My Colonial States Trip~Part 12

4 Feb

A Slice of Life

 Bill Lites

Bill Stars Plane

The next day I misread the opening time for the B & O Railroad Museum in Baltimore, MD so I was an hour early getting there. I parked in the museum’s free parking lot, and took the free “Charm City Circulator” bus to the Baltimore Inner Harbor. Since I had toured aboard other U.S. Navy ships and submarines, I only went aboard the USS Constellation. I did take photos and checked out the USCGC Taney, the submarine USS Tork, and the Lightship Chesapeake, but saved the time going aboard those ships, for another museum down the road that day. While waiting for the bus back to the B & O Railroad Museum, I struck up a conversation with a very nice lady who was on her way to work, and helped me with the number of the bus I would need to catch for my trip back to the RR museum, and my car.


The B & O Railroad Museum is located in the old Monte Clare Station, and with its adjacent roundhouse, was part of the original Monte Clare Shops begun in 1829. The Shops are considered to be the oldest railroad manufacturing complex in the United States. The museum is massive, and has one of the world’s largest collections of 19th century rolling stock. The museum was also the site which received the first telegraph message, “What hath God wrought?” sent from Washington, D.C. to Baltimore, MD on May 24, 1844 using Samuel Morse’s new telegraph invention.


Next I took a quick drive north a few miles to visit the Glenn L. Martin Aviation Museum in Middle River, MD which was a small museum with only a dozen or so outside static display aircraft. I hadn’t planned to stay long (the Robert Frost poem comes to mind again), but I was their only customer and their very knowledgeable tour guide was a little long-winded with nothing else to do. I immediately realized I was trapped. I was afraid he was going to explain all about each of the 20,000 photos covering the walls of the small museum area and finally asked him if I could see the museum’s airplanes. He had to drive me to the static displays and started telling me all about each of the airplanes, and I was trapped again. They had two B-57 aircraft on static display, and I recorded the tail numbers so I could ask my friend Larry when I back to Titusville, if he had flown in either of them, during his time in the U.S. Air Force. I finally convinced him to take me back to my car so I could get on to the next stop. I’m sure I could have learned a lot if I had not been on such a tight time schedule that day.
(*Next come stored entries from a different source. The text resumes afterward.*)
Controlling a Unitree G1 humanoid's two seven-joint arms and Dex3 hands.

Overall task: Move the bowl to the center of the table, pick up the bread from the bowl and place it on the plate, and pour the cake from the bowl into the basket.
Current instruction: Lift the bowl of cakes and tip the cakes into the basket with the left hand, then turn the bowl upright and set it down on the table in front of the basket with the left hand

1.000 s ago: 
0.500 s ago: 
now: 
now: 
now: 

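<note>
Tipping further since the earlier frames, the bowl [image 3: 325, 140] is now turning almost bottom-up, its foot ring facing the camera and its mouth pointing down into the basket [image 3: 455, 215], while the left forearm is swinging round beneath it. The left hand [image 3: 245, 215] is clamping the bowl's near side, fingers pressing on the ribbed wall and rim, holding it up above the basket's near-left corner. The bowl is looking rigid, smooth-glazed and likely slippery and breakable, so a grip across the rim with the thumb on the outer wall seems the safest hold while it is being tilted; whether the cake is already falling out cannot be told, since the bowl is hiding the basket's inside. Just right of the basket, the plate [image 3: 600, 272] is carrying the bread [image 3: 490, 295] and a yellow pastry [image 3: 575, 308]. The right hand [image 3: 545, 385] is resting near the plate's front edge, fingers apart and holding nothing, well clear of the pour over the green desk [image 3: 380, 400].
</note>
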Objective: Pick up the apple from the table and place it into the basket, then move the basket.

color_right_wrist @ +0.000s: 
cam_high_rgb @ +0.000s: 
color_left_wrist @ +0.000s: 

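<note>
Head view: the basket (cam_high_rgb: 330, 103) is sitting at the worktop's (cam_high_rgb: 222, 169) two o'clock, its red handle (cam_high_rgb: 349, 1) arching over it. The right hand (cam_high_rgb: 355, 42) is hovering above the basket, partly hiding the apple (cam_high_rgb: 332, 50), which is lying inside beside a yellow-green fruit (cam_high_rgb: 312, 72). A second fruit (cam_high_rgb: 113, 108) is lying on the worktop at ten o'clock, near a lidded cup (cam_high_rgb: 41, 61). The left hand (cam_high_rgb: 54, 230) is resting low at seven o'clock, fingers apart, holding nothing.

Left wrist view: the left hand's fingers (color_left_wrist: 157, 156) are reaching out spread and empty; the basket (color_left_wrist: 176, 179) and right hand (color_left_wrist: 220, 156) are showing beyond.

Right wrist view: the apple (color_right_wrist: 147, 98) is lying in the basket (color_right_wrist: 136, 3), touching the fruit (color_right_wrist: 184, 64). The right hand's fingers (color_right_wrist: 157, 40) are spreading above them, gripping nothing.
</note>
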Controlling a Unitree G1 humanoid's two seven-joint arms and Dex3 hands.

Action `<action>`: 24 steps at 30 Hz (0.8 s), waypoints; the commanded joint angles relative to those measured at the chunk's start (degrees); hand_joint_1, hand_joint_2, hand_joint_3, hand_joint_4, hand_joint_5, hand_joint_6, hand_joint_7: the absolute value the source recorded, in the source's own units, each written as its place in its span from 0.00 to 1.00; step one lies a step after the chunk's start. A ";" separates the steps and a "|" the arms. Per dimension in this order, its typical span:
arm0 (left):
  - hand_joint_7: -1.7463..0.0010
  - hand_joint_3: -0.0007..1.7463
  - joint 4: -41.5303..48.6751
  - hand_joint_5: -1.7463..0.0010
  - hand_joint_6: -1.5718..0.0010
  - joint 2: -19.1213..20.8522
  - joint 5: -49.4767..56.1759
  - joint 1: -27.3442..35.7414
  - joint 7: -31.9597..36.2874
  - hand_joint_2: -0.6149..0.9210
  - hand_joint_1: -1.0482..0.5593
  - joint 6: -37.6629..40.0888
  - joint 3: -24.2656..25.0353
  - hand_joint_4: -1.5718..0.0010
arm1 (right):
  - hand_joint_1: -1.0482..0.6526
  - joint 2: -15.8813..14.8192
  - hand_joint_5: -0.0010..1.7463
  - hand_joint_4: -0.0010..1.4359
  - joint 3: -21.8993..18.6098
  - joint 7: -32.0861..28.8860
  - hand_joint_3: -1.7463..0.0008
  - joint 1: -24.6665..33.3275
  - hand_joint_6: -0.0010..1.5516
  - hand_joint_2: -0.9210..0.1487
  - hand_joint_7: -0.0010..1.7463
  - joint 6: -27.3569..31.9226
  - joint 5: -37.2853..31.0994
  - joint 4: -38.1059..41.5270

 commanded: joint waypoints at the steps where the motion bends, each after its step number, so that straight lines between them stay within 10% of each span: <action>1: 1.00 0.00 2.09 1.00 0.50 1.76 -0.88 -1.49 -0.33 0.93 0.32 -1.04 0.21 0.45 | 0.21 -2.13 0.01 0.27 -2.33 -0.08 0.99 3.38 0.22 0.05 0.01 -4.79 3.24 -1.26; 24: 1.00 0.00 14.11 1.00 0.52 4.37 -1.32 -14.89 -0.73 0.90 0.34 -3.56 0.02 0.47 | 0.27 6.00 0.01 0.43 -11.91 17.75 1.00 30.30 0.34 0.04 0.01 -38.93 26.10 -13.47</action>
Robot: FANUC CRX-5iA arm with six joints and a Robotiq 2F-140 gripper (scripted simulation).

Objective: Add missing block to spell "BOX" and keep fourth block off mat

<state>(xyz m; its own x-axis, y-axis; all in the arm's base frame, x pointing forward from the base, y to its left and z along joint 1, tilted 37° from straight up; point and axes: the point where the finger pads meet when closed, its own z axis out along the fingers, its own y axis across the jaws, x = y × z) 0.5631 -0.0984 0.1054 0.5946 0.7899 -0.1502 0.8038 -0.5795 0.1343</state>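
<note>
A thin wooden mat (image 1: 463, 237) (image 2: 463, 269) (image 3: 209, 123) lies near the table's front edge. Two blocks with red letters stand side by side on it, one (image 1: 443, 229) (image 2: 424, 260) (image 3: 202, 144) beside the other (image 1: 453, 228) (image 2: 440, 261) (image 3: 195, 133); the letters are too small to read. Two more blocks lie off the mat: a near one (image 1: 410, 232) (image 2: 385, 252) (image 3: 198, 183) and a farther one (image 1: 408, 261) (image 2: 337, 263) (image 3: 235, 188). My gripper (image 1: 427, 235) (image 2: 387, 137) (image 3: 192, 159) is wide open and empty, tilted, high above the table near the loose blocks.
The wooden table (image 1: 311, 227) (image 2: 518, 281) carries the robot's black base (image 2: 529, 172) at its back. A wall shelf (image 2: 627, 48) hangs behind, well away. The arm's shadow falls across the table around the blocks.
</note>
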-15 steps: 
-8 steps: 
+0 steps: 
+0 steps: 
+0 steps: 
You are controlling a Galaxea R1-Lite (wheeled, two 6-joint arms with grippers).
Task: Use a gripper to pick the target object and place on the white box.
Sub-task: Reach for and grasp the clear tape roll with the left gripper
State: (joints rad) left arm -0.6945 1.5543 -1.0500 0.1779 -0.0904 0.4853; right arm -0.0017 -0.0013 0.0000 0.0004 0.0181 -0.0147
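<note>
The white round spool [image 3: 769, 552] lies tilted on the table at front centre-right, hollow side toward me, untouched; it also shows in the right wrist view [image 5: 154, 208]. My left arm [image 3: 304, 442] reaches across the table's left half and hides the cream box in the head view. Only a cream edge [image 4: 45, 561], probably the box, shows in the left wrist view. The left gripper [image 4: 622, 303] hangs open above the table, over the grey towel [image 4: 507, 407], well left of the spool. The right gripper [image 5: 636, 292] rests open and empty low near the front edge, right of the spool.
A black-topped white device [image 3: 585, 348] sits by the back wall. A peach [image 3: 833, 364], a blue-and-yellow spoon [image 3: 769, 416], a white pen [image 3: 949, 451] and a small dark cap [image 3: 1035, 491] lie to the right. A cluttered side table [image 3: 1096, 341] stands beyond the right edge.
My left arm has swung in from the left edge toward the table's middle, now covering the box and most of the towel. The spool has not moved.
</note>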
Now I headed south around Chesapeake Bay to visit the U.S. Naval Academy Museum in Annapolis, MD which is located in the Preble Hall, just inside the Naval Academy premises. I parked and had to walk thru a security check point, and show my ID, in order to access the museum. The museum is a maritime museum started in 1845 and traces U.S. Naval history in the form of three dimensional artwork, paintings, model ships, uniforms and metals exhibits in its four galleries.



—–To Be Continued—–

One Response to “My Colonial States Trip~Part 12”

  1. Old Things R New February 4, 2015 at 4:44 pm #

    Another interesting adventure Bill! I have heard rumors of a new trip is in the works. I wonder where.